München Stadt/ München Land | 26.02.2010
Ablehnend reagiert das bayerische Handwerk auf die
Pläne innerhalb des Europäischen Parlaments, die Mutterschutzfrist
europaweit von derzeit 14 auf 20 Wochen zu verlängern.
„Diese Absicht ist kontraproduktiv. Eine Verlängerung des Mutterschutzes bedeutet für unsere Betriebe steigende Lohnzusatzkosten und damit eine erhebliche Verteuerung von Arbeit in Deutschland. Die Bereitschaft, Frauen einzustellen, könnte darunter erheblich leiden“, erklärt der Präsident des Bayerischen Handwerkstages (BHT), Heinrich Traublinger. In Deutschland finanzieren die Unternehmen bereits den Großteil des Mutterschutzlohns. Mit der Verlängerung kämen Mehrkosten von 700 Millionen Euro jährlich auf die Unternehmen zu.
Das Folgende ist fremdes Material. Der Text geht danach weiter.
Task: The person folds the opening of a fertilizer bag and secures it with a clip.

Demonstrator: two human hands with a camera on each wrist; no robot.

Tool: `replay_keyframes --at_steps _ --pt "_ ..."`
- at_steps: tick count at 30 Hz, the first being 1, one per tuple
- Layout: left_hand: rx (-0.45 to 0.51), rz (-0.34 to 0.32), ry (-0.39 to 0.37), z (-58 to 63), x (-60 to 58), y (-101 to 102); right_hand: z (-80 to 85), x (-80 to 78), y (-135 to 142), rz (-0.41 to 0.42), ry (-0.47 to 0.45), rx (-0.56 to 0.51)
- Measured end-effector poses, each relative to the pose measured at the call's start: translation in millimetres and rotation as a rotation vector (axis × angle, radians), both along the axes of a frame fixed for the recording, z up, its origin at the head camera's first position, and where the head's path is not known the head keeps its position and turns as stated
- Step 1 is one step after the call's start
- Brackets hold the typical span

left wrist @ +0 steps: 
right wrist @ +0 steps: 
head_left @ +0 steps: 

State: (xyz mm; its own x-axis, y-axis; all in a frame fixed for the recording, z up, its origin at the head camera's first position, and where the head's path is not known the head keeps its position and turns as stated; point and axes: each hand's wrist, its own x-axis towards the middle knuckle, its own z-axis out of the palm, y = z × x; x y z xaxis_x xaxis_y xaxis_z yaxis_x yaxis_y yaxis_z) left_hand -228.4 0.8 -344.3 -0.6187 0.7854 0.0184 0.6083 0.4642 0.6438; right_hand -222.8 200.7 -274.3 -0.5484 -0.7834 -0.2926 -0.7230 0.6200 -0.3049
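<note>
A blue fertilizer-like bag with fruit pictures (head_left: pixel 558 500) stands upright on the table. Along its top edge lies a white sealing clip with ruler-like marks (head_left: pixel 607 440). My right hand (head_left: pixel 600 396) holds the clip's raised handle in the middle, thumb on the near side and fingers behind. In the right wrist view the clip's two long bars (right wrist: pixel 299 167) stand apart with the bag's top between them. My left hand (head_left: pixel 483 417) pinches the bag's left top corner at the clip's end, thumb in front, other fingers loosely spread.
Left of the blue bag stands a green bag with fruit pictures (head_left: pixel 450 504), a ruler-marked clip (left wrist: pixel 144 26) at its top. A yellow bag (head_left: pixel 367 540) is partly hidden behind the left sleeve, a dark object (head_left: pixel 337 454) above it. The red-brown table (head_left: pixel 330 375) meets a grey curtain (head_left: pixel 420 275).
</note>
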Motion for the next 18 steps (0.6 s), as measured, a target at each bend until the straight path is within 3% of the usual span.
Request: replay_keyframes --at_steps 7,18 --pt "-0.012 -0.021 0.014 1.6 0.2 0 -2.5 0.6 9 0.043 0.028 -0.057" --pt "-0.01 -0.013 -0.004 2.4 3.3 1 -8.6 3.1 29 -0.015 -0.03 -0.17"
Als „völlig indiskutabel“ bezeichnet Traublinger den Vorschlag des Frauenausschusses im EU-Parlament, auch noch einen vom Arbeitgeber zu finanzierenden zweiwöchigen Vaterschaftsurlaub einzuführen. Zusätzliche Freistellungen sind für die kleinen und mittleren Betriebe des Handwerks kaum umsetzbar. Außerdem würde es die Lohnkosten noch weiter in die Höhe treiben. Mit dem Mutterschutz und der möglichen Elternzeit für Mütter und Väter gehe Deutschland teilweise schon über die Vorschläge der EU-Kommission hinaus, betont der BHT-Präsident. Die EU sollte anerkennen, dass nationale Regelungen die Vereinbarkeit von Familie und Beruf auf andere Weise ausreichend sicher stellen, so auch in Deutschland. Im Übrigen, so Traublinger, sei Mutterschutz unstreitig eine gesamtgesellschaftliche Aufgabe und daher aus Steuermitteln zu finanzieren. BHT-Präsident Traublinger appelliert an die EU-Abgeordneten, die Vorschläge Ende März im Plenum abzulehnen.